**The problem:**
In the data, find each line where the word "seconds" appears and list that line.

··········

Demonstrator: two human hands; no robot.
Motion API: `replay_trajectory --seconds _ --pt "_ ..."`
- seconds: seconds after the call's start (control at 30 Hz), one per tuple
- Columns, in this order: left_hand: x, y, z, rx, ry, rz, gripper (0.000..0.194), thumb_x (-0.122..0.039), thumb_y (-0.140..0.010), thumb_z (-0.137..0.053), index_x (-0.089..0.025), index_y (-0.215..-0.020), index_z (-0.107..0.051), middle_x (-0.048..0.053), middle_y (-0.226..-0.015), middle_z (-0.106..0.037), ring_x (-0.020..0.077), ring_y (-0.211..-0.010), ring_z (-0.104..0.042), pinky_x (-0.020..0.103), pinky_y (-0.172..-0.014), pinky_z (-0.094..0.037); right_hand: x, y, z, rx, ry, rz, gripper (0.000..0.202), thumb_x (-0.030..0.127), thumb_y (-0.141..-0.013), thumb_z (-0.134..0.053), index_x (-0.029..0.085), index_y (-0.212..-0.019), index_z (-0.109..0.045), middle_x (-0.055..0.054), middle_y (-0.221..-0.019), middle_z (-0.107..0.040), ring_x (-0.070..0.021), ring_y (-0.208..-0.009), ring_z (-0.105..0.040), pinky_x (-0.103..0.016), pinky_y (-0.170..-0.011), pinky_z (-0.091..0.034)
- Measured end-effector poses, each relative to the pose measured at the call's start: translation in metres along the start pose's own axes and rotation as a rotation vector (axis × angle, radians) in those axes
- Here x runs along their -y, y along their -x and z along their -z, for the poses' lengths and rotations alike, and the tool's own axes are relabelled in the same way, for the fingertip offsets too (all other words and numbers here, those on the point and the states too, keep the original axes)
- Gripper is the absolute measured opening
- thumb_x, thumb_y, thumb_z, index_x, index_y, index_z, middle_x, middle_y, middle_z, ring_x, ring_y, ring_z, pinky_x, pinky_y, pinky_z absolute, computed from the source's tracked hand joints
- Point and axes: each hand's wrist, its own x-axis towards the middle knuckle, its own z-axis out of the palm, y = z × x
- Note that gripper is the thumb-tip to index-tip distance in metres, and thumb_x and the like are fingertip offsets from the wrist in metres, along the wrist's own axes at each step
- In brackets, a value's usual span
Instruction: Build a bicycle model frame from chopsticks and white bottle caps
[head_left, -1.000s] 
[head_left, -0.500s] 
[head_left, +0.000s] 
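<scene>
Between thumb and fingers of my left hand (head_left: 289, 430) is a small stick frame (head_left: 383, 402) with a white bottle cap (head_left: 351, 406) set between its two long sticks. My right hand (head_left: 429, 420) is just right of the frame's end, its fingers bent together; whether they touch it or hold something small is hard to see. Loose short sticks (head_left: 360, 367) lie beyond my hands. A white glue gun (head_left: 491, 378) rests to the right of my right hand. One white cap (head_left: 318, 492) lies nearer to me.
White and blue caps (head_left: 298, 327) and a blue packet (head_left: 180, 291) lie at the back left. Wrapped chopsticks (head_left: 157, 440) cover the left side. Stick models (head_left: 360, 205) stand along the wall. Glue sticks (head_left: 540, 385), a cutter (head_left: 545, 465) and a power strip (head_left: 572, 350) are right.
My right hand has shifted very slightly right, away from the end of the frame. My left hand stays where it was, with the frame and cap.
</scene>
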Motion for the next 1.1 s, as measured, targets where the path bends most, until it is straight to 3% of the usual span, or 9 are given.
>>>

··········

**Answer area:**
Motion API: `replay_trajectory --seconds _ --pt "_ ..."`
- seconds: seconds after the call's start (control at 30 Hz), one per tuple

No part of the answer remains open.